Coimbra disse em depoimento no IPM que alguém, cujo nome não soube dizer, solicitou autorização para “ligar a máquina de fumaça” ou para “desabilitar o sistema” por causa da utilização da máquina de gelo seco na festa – na qual houve consumo de bebidas alcoólicas – , que estava sendo realizada na sala de estar da base na noite do incêndio. Ele foi indiciado no IPM por supostamente ter autorizado o procedimento, enquanto o praça foi responsabilizado por tê-lo colocado em prática.

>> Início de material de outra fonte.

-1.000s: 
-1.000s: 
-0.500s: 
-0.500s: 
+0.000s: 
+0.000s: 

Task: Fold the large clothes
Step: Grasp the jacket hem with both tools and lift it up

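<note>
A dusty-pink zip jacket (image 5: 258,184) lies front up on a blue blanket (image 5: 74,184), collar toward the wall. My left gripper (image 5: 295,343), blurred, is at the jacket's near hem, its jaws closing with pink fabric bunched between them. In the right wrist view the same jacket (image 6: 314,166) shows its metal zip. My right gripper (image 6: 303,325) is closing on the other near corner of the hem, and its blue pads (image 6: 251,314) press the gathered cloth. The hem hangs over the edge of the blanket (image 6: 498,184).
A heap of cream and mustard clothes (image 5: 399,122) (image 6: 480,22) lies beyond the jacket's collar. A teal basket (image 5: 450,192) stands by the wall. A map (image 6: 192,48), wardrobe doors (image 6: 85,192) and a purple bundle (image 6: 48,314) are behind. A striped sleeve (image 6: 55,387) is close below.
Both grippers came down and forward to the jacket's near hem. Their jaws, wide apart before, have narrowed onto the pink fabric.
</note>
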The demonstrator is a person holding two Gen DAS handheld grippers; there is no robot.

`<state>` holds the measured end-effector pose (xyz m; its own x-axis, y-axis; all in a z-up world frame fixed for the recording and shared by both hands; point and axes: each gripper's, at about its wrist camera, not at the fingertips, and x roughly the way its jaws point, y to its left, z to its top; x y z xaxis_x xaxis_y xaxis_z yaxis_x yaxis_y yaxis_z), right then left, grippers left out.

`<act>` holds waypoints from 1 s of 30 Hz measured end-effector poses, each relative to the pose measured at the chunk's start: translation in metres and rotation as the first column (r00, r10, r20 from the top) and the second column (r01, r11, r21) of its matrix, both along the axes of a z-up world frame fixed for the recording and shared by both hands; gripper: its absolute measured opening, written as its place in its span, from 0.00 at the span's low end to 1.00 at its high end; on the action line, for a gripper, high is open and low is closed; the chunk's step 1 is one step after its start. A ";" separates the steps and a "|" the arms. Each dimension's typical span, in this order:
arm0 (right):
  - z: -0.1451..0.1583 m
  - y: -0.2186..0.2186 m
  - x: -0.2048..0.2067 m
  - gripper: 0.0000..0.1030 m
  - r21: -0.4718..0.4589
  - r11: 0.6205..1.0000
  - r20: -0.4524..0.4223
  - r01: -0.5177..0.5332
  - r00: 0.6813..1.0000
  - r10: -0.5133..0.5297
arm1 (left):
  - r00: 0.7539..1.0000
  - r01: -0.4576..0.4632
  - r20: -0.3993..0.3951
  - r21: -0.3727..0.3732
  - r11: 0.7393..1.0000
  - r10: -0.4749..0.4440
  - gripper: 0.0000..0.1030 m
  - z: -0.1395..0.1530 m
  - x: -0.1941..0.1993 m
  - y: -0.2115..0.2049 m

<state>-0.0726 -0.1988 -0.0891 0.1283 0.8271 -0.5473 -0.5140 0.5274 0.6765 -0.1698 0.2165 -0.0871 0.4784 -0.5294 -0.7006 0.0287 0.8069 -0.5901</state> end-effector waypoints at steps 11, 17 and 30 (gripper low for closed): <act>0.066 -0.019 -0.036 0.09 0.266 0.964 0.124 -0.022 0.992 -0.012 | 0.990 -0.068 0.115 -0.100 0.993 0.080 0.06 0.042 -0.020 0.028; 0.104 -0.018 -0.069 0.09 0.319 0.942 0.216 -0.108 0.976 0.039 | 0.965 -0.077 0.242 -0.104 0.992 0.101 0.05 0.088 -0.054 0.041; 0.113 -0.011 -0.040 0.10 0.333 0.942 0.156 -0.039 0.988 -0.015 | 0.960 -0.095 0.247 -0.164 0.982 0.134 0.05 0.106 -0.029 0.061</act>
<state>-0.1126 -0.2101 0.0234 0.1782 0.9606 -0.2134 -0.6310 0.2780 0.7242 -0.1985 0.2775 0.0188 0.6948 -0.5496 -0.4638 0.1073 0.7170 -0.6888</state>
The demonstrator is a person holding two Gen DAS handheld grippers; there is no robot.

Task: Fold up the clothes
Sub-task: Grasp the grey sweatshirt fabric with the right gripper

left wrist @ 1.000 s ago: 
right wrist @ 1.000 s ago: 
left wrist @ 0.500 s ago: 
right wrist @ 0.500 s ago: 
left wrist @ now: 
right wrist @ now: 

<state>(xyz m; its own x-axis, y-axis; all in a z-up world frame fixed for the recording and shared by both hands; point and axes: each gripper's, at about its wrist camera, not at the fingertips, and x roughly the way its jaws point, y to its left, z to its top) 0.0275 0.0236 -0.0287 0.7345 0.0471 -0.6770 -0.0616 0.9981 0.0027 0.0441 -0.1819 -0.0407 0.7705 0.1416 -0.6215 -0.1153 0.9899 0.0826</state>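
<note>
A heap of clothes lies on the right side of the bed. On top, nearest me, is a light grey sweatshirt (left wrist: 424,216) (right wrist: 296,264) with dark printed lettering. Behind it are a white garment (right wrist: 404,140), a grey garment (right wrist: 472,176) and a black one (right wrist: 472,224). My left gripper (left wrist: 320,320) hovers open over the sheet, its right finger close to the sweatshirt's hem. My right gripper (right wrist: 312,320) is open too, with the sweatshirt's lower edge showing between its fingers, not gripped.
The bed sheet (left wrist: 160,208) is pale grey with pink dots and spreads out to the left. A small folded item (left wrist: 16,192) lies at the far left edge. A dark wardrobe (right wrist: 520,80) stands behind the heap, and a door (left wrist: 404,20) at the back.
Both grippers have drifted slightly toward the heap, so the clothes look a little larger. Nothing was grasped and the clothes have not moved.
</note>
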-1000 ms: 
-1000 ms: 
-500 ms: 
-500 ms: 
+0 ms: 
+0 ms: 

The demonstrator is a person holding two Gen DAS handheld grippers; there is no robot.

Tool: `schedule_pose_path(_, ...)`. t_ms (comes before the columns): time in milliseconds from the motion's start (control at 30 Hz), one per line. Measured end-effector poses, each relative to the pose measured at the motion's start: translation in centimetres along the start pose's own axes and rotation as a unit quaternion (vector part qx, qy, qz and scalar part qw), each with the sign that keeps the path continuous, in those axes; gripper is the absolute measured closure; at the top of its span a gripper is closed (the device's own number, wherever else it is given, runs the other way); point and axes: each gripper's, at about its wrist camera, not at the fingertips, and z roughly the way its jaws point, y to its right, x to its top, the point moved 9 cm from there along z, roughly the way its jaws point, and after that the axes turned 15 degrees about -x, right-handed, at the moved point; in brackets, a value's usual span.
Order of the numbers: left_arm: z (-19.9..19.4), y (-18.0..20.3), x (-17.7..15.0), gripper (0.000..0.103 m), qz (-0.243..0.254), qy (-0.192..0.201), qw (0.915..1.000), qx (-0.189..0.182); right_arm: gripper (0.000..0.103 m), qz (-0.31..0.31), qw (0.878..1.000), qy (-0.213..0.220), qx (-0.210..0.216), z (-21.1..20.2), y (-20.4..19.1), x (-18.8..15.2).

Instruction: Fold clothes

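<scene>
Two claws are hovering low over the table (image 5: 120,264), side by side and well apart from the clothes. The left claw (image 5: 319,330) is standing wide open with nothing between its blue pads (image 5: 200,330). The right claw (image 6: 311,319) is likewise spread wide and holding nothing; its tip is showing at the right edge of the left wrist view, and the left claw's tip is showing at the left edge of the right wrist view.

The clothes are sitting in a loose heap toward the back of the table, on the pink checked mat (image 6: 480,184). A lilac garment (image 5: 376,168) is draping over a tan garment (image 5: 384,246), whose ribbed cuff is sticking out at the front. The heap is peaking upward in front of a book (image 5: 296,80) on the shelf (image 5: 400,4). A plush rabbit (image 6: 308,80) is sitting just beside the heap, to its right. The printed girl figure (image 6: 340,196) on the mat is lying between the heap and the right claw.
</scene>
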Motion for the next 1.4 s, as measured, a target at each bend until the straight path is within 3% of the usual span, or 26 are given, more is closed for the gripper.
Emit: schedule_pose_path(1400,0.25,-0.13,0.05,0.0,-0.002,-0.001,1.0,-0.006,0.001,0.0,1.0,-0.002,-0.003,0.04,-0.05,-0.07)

Em seu pedido de arquivamento, o procurador de Justiça Militar Giovanni Rattacaso destaca que as duas únicas pessoas autorizadas e habilitadas a operar o sistema de detecção de incêndio negaram ter solicitado autorização para desligá-lo e afirmaram que não o fizeram.

Fumaça. O procurador concluiu, com base em vários testemunhos, que a máquina de fumaça não foi utilizada. Apenas duas pessoas ouvidas no IPM confirmaram que a máquina foi usada na confraternização. Para o promotor, as testemunhas podem ter se confundido com outro evento, como o carnaval, comemorado dias antes do desastre.

Rattacaso ressaltou que quatro testemunhas disseram que o sistema de detecção de incêndio funcionava precariamente. Duas pessoas disseram que viram luzes verdes e vermelhas piscando durante o incêndio, o que comprovaria que o sistema estava ligado, embora o alarme não tenha soado. “Ainda que o alarme tivesse soado na primeiríssima ocorrência da chama, já haveria um incêndio de grandes proporções, impossível de ser debelado com os recursos da estação”, escreveu o procurador.

Em relação ao consumo de bebidas alcoólicas na festa, Rattacaso defendeu a importância da realização de eventos de caráter social para a manutenção da boa convivência entre os integrantes da estação e para amenizar o estresse causado pelas atividades extenuantes, pelo isolamento e também pelo afastamento da família.